United States: Senate passes bill to expand cannabis research
The U.S. Congress is doing more work on cannabis as the year comes to a close than it did throughout all of 2020.
Earlier this month, the House of Representatives passed two major bills: the first, the MORE Act, would legalize cannabis at the federal level, and the second, the Medical Marijuana Research Act, would significantly expand cannabis research.
This week, the Senate decided not to take up any of these bills and to move forward with the Cannabidiol and Marijuana Research Expansion Act also known as S.B. 2032. This bill, which has an equal number of Democrats and Republicans among its twelve sponsors, is more limited in scope than the House’s approach. The House bill, in addition to encouraging and streamlining research, would allow researchers to study cannabis products distributed by legal entities in the various states that have legalized cannabis.
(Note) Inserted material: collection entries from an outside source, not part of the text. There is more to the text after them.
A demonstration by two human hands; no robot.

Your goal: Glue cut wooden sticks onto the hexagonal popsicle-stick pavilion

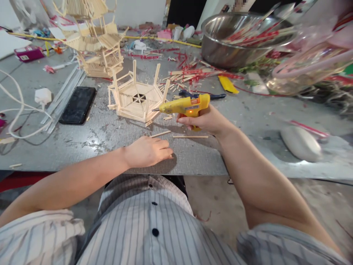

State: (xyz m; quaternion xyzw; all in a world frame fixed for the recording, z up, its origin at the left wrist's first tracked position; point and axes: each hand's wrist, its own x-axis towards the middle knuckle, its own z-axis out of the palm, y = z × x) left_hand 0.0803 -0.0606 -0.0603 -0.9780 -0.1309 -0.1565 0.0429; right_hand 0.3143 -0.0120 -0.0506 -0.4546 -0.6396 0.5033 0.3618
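Note:
My right hand is wrapped around the grip of a yellow hot glue gun; an orange light glows on its side. The gun's nozzle points left, over the near right edge of a six-sided frame of wooden sticks with several upright posts. On the tabletop near the front edge rests my left hand, back up, fingers curled together and pointing right. Its palm side is hidden, so I cannot make out anything held in it. Just beyond it lie two loose thin wooden sticks, one slanted, the other level.
A tiered stick model stands behind the frame. Left are a black phone, clear glue sticks and a white charger. Dark-handled pliers, stick scraps and a steel basin lie behind; a white mouse-shaped object sits right.

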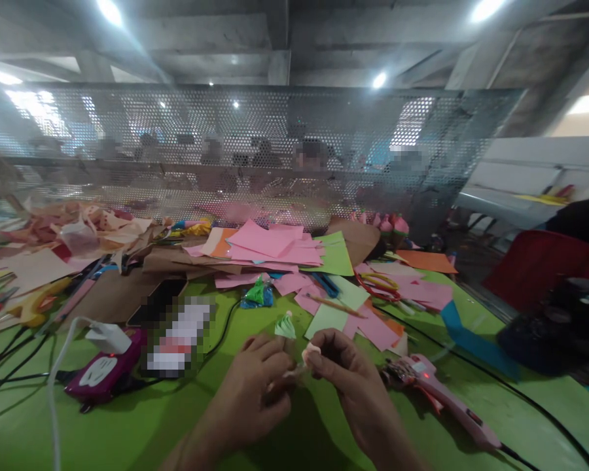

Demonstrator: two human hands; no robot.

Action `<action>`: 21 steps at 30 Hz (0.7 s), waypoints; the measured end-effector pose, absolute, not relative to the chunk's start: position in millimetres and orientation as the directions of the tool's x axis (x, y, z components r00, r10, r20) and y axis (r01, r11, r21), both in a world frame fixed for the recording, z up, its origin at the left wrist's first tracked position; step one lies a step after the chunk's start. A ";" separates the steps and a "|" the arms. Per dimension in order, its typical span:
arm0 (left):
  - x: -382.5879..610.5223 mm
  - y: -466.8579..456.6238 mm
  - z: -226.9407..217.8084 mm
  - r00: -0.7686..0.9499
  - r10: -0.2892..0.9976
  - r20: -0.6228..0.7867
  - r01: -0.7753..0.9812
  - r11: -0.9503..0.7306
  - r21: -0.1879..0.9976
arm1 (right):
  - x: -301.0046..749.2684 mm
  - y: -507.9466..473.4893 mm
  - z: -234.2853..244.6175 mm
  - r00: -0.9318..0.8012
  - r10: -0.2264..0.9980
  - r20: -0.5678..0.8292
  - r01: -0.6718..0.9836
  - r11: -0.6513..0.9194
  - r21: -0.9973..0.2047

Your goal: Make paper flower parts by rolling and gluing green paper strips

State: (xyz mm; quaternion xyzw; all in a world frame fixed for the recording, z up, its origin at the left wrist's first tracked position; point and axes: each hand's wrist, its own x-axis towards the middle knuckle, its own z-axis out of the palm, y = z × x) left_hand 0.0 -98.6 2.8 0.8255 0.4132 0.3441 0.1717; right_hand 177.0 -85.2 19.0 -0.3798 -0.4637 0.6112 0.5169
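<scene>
Between the thumb and fingers of my right hand (356,386) is a small pale pink curled paper piece (311,354). My left hand (255,389) is closed just beside it, its fingers curled around a thin pale bit that is blurred and partly hidden. Both hands are held close together over the green table (314,435). Just beyond my fingers lies a pale green pleated paper piece (285,325). A pink glue gun (446,399) with a lit red light rests to the right of my right hand, its tip smeared with dark residue.
Pink paper sheets (269,241) are piled at the back, before a perforated metal screen (255,150). A purple power strip (101,373), cables and a phone (158,302) lie left. A pencil (336,305), yellow-handled scissors (383,282) and blue strip (474,343) lie right.
</scene>
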 end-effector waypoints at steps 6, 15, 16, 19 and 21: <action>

«Existing regulations make research on medical cannabis difficult and have prevented us from understanding exactly how cannabis can be used safely and effectively to treat various conditions,» Senator Dianne Feinstein said in a statement Wednesday.
The Senate bill also explicitly calls on the Ministry of Health and Social Services and the National Institutes of Health to compile a report on the effects of THC on «adolescent brain development» and «cognitive abilities, such as those required to operate motor vehicles or other heavy equipment.»
S.B. 2032 would also expedite the approval process for researchers planning to study cannabis or its derivatives. The bill also includes provisions that would streamline the development of FDA-approved cannabis- or CBD-based drugs by allowing accredited medical and osteopathic schools, practitioners, research institutions, and Schedule I-registered manufacturers to produce cannabis for their research.
Other provisions of the bill would allow doctors to discuss the potential benefits and risks of cannabis-based treatments, including the CBD, with their patients and the parents of minors in their care.
It is not yet clear whether the House will pass the Senate’s version before the end of the congressional session, or whether lawmakers will work on a compromise bill in 2021. In any case, a research-focused bill is more likely to garner enough Republican support to pass Congress than more radical legislation such as the MORE Act.
Senator Chuck Grassley, for example, who is a sponsor of the research bill, is a vocal opponent of legalization, but in a statement on Wednesday, he described himself as «a staunch Republican supporter of this bill since its introduction in 2016.»
Research on cannabis products will mean, he said, declared, «so that the American public can decide whether to use them in the future based on sound scientific data,» adding that such research «is widely supported by my colleagues on both sides of the aisle, and it is a smart step forward in the fight against this current Schedule I drug.»